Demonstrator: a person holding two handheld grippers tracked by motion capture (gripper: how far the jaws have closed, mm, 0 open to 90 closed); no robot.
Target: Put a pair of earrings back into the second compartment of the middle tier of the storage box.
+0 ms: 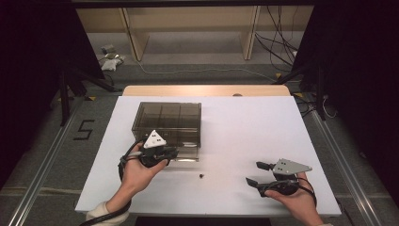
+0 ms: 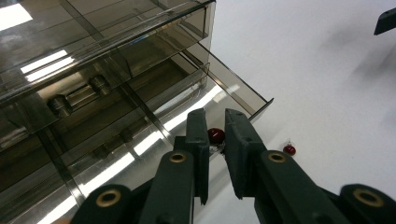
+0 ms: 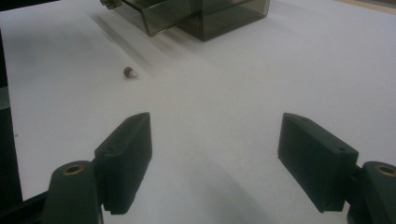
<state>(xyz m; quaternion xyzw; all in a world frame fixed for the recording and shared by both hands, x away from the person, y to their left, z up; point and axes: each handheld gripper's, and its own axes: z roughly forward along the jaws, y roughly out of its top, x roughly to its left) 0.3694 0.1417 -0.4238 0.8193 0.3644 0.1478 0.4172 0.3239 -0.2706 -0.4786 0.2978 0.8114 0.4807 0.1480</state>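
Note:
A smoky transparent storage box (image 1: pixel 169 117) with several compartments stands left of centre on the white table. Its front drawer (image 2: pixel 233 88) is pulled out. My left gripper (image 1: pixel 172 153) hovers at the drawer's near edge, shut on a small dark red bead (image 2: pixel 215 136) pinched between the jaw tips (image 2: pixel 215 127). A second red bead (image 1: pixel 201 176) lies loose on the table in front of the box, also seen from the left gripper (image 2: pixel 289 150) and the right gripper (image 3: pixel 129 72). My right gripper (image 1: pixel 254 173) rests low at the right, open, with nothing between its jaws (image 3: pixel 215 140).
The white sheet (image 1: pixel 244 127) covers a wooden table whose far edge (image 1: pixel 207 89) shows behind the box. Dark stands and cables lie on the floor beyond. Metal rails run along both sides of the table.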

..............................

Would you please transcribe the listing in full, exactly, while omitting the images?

Exercise answer.
Demonstrator: a person holding two handheld grippers tracked by motion capture (gripper: how far the jaws have closed, mm, 0 open to 90 closed); no robot.
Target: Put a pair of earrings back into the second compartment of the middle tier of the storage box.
+0 ms: 
+0 ms: 
+0 ms: 
<state>(xyz m; quaternion xyzw; all in a world frame fixed for the recording and shared by both hands, x away from the person, y to their left, z up; point and axes: each handheld gripper's, and its own axes: z roughly forward along the jaws, y roughly out of its top, x roughly to its left) 0.3694 0.1417 -0.4238 0.8193 0.3644 0.1478 0.4172 0.3239 -0.2706 -0.4786 0.2978 0.8114 0.4807 0.1480</state>
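Note:
A smoky transparent storage box (image 1: pixel 169 117) with several compartments stands left of centre on the white table. Its front drawer (image 2: pixel 233 88) is pulled out. My left gripper (image 1: pixel 172 153) hovers at the drawer's near edge, shut on a small dark red bead (image 2: pixel 215 136) pinched between the jaw tips (image 2: pixel 215 127). A second red bead (image 1: pixel 201 176) lies loose on the table in front of the box, also seen from the left gripper (image 2: pixel 289 150) and the right gripper (image 3: pixel 129 72). My right gripper (image 1: pixel 254 173) rests low at the right, open, with nothing between its jaws (image 3: pixel 215 140).
The white sheet (image 1: pixel 244 127) covers a wooden table whose far edge (image 1: pixel 207 89) shows behind the box. Dark stands and cables lie on the floor beyond. Metal rails run along both sides of the table.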

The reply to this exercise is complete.